We had a very Irish grandmother- born here but her parents were immigrants. She used to tell us scary stories of the Banshee and say things like “smashed to smithereens”.
My family had the same expression. They hailed from Bristol.
Smithereens” first appeared in English in 1829 in the form “smiddereens,” and most likely was borrowed from the Irish “smidirin,” meaning “small bit or fragment.”
Just found this on a site called funtrivia
Well apparently it made it over to Bristol.
Very impressive. I particularly like snaggle-toothed!
I enjoyed its rhythm and the way unlikely things are yoked together – demon priests and cellulite…
Being half-Irish and half-English, half of me is inclined to find this immensely insightful and entertaining and the other half wonders who on earth they are talking about!

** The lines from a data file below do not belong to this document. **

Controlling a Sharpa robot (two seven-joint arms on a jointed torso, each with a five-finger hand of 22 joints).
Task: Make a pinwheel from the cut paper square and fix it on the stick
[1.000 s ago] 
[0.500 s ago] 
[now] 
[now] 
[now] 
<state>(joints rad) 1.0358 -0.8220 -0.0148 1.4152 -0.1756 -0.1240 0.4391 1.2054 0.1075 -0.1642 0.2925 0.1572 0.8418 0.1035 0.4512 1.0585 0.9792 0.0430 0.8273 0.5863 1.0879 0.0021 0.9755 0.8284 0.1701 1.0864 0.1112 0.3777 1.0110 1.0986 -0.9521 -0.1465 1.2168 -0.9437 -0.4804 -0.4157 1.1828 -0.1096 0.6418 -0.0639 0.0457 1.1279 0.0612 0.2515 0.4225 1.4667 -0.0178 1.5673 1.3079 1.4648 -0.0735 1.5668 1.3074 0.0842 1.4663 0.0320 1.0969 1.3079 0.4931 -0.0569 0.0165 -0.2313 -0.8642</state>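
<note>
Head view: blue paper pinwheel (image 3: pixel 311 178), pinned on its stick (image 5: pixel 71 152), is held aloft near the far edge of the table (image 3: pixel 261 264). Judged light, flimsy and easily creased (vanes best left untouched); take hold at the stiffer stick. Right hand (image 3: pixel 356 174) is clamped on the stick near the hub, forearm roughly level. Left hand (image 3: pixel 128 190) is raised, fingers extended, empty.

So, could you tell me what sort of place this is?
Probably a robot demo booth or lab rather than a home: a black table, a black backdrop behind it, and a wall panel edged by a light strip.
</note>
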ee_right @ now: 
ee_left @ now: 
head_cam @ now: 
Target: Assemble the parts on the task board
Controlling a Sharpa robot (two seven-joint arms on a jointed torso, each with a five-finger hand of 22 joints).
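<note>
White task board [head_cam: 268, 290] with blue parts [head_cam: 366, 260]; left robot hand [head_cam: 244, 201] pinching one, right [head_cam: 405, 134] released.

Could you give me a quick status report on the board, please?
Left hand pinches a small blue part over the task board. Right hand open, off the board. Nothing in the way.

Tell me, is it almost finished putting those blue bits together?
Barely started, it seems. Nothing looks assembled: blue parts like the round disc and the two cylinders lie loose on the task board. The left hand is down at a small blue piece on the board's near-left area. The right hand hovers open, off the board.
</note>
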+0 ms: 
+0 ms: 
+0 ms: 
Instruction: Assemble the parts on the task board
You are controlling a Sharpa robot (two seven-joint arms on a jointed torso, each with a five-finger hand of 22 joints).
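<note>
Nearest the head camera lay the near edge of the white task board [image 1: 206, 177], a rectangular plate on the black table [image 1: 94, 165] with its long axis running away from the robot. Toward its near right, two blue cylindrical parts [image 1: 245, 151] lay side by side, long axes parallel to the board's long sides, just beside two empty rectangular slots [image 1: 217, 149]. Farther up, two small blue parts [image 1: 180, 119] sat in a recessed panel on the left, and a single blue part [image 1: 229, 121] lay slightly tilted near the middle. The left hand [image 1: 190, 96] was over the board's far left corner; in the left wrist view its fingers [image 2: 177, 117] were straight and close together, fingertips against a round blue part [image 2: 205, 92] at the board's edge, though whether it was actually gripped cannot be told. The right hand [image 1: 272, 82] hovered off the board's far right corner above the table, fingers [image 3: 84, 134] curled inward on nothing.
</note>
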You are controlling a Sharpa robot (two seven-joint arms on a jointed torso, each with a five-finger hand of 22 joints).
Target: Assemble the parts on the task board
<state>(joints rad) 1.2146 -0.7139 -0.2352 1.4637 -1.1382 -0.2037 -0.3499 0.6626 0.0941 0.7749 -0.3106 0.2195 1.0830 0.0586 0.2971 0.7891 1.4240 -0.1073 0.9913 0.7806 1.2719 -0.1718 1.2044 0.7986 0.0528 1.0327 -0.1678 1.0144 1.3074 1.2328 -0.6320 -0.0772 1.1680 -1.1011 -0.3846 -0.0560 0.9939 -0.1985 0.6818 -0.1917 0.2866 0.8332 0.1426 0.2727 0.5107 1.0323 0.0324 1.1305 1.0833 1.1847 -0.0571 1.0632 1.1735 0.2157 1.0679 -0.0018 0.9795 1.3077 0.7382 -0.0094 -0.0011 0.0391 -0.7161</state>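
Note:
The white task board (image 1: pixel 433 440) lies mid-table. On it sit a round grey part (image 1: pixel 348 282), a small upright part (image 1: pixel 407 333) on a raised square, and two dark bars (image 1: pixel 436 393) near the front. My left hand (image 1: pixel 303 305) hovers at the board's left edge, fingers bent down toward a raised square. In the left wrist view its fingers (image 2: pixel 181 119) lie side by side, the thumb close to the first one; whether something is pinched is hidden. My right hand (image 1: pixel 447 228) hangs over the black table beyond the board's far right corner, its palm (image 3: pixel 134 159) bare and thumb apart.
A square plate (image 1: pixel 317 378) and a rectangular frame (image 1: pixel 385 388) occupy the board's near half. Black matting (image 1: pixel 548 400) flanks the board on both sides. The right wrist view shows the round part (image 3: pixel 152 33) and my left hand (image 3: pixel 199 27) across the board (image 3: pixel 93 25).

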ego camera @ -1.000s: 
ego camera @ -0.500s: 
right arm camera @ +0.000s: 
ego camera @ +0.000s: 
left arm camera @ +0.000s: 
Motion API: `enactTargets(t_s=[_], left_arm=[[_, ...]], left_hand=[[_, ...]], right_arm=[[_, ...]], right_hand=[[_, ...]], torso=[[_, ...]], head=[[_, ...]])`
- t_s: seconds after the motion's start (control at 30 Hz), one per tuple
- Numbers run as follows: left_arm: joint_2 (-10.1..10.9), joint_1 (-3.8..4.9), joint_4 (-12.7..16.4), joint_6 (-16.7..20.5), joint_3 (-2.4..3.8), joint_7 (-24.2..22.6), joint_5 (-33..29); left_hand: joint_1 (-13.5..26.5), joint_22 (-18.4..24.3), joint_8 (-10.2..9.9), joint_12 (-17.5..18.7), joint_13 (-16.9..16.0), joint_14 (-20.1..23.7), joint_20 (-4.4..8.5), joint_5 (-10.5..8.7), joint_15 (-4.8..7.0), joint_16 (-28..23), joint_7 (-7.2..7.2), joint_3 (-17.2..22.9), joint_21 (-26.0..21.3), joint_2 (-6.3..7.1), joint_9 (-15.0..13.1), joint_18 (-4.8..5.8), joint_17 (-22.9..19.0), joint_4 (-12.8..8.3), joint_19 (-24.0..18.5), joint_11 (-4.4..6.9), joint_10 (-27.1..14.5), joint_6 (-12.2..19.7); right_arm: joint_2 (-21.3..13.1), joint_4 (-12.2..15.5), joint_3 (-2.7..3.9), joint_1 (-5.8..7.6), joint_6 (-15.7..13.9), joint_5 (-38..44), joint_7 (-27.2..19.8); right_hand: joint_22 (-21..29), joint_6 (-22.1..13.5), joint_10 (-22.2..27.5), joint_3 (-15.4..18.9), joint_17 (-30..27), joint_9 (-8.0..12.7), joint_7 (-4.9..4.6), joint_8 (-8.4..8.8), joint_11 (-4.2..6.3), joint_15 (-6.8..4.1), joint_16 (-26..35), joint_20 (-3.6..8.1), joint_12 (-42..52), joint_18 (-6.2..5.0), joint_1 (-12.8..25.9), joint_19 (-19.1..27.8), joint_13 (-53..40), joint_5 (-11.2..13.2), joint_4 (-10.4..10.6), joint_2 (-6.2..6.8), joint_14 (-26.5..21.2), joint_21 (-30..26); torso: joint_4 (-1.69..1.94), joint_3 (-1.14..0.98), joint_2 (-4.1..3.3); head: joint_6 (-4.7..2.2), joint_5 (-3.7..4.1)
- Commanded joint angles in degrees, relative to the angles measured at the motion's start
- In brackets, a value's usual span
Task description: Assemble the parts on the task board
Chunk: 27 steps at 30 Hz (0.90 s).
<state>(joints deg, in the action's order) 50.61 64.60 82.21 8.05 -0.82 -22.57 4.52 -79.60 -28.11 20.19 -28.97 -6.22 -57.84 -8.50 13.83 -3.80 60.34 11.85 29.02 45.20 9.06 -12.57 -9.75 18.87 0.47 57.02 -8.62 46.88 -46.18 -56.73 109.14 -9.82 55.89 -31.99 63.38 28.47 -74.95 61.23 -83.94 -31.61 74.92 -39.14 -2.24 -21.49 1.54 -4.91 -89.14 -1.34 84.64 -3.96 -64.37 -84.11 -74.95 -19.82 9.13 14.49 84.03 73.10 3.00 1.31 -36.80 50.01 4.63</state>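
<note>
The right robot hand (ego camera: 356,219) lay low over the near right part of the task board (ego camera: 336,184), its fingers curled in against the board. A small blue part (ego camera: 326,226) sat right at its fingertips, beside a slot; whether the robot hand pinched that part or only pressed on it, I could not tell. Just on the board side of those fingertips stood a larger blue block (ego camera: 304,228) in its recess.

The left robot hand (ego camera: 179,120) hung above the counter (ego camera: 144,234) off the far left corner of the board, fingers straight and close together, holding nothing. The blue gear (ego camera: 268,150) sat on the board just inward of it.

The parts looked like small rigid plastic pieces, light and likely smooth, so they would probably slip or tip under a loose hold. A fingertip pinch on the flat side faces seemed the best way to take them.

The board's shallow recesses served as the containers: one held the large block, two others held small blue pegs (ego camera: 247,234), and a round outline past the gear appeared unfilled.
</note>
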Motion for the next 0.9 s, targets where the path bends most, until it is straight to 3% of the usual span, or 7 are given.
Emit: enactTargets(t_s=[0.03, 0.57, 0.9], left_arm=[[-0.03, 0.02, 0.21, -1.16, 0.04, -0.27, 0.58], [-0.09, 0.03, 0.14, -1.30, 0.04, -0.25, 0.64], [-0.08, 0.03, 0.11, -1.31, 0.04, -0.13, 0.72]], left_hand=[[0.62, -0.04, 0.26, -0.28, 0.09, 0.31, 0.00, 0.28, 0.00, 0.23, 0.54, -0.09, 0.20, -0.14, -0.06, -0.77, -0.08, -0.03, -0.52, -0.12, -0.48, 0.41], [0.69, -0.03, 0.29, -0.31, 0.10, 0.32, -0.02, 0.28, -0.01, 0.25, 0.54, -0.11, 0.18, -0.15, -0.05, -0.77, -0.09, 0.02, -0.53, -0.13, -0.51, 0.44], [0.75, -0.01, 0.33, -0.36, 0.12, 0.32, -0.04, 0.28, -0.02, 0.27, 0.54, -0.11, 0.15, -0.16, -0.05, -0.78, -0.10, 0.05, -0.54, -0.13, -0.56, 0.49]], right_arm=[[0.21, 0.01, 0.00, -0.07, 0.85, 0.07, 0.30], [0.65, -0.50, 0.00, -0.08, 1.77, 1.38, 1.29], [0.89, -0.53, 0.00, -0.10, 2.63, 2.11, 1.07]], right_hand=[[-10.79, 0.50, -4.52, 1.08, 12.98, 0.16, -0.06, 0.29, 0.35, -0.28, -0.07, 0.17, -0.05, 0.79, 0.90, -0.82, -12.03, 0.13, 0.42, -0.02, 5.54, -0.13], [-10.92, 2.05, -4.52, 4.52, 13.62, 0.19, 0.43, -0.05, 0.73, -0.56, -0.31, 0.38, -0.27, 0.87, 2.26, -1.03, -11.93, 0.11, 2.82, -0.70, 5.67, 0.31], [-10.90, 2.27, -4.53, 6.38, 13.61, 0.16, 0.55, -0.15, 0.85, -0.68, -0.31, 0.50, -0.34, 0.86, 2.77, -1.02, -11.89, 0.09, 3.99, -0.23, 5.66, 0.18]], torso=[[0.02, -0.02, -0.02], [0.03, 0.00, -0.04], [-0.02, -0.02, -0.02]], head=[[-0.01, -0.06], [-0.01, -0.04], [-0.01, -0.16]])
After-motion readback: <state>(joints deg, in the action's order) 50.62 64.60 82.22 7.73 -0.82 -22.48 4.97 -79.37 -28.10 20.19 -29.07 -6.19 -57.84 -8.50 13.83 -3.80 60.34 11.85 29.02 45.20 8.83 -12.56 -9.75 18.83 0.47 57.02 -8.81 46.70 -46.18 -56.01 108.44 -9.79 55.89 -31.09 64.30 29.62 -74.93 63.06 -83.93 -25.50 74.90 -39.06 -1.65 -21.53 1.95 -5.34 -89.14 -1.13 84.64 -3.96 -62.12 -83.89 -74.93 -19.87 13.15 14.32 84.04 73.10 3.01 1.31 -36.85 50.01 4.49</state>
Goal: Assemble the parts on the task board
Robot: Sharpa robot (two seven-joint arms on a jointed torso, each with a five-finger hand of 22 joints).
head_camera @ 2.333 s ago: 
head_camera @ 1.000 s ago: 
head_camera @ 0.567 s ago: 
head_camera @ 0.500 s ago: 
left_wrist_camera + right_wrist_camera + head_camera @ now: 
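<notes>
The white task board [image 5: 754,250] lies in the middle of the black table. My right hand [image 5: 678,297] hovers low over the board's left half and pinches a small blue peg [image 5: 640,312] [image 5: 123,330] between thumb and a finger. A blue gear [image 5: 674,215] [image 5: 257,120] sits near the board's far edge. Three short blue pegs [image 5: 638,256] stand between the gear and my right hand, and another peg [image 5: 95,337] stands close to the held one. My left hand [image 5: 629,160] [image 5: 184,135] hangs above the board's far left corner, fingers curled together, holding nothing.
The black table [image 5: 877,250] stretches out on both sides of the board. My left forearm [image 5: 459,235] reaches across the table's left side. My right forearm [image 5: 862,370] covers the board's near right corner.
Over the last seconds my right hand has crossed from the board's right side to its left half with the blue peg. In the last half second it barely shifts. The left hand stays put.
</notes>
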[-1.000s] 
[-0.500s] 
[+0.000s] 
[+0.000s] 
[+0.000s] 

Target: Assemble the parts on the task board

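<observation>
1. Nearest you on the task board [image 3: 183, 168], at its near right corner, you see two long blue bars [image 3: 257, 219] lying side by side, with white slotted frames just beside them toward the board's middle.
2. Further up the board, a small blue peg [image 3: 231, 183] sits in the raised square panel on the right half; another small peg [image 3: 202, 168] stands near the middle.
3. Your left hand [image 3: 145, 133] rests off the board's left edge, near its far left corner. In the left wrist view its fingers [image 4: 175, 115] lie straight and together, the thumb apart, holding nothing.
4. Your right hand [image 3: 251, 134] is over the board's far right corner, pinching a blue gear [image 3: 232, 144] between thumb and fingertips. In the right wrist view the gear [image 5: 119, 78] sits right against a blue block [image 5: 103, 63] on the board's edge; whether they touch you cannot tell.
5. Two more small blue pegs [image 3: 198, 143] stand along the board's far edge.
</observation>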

Perhaps you can say the English genes are stronger in you. On the other hand, I can imagine an entertaining English version of this…
I love the Irish brogue. We were in Kinsale, Ireland, near the sea and there were two blokes having a drunken battle of words. I could have sworn I was in Newfoundland. I have relatives from Ireland and Bristol and some from York and that’s only the half of it.
Leslie
That’s so interesting. I must go online and listen to some examples of the Newfoundland accent.